Assignment>
Whenever a line in the entries below contains the string "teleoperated", copy that line.

(Extracted data entries)
▬▬▬
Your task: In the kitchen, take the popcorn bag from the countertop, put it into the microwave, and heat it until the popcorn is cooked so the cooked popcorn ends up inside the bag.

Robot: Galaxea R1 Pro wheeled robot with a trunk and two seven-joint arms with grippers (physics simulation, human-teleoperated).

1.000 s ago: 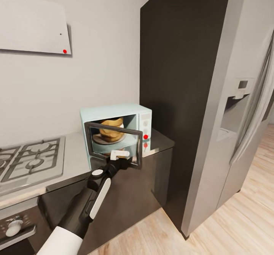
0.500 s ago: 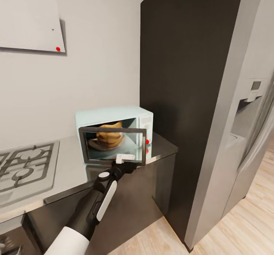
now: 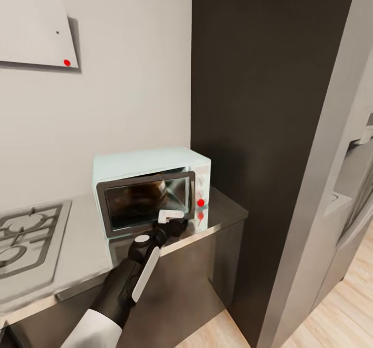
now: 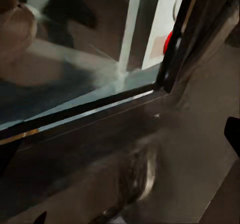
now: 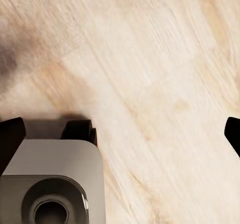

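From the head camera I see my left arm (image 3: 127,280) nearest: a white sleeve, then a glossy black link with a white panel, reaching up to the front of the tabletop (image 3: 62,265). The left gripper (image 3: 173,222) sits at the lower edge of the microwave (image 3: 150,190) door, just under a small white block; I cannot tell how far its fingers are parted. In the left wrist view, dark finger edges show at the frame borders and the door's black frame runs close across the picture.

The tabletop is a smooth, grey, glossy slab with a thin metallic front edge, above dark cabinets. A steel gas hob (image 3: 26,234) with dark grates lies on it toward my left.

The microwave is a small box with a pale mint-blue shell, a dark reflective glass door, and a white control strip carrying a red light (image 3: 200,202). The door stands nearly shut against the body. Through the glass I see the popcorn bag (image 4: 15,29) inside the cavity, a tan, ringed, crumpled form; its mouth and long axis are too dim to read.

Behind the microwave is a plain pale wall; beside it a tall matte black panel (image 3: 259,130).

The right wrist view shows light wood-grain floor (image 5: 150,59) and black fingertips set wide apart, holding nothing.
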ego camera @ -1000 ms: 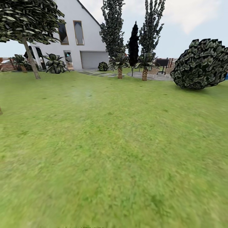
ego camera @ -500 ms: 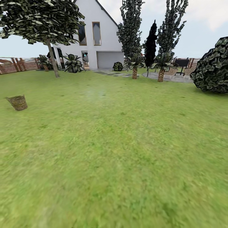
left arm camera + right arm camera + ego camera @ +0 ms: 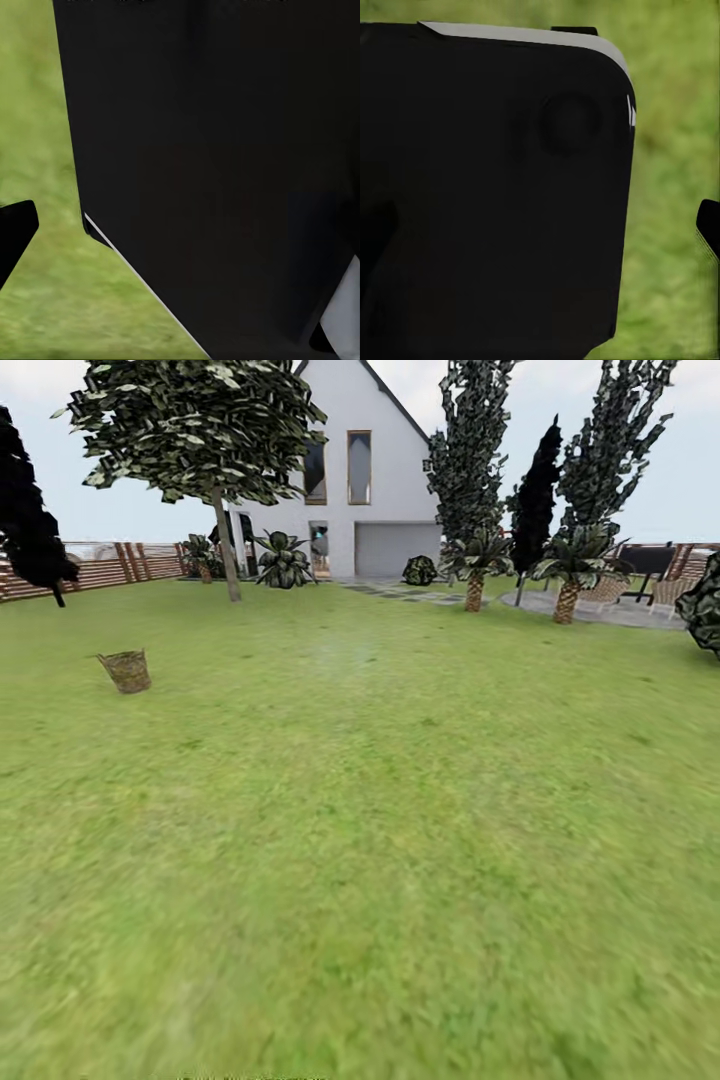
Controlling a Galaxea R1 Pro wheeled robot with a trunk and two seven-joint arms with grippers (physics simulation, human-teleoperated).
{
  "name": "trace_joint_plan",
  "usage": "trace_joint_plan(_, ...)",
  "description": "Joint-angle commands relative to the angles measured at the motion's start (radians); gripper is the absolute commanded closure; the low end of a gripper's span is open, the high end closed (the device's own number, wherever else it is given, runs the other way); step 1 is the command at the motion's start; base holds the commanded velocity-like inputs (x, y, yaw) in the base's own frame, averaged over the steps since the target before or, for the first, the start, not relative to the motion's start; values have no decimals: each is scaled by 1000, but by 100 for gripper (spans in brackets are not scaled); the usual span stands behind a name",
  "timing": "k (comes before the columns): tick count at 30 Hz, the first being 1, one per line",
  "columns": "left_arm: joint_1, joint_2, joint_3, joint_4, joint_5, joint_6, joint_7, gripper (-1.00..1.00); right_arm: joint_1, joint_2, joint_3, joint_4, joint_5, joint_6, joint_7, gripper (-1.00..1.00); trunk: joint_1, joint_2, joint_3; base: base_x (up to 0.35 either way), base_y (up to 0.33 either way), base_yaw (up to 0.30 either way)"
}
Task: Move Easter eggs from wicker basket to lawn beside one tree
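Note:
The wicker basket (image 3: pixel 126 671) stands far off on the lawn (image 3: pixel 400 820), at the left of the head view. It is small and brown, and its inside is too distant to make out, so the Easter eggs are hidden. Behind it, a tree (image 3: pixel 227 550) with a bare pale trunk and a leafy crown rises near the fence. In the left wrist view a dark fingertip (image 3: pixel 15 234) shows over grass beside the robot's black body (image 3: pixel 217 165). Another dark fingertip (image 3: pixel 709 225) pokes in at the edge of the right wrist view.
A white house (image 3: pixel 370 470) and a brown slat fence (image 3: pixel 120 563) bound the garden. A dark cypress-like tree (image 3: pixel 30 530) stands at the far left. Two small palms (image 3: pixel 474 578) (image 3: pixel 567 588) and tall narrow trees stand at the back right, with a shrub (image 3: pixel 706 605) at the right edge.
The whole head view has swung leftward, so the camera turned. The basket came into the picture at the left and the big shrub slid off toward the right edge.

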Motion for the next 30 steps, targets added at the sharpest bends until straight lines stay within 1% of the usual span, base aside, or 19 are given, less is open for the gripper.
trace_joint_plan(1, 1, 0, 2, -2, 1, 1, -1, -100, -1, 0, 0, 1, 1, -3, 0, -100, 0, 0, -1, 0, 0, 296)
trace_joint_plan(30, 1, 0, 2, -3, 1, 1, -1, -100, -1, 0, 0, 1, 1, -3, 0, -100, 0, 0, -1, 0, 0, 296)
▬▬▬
Problem solution>
Robot: Galaxea R1 Pro wheeled robot with a trunk and two seven-joint arms with grippers (physics simulation, human-teleoperated).
Controlling a Galaxea R1 Pro wheeled robot with a trunk and two seven-joint arms with grippers (physics simulation, human-teleoperated).

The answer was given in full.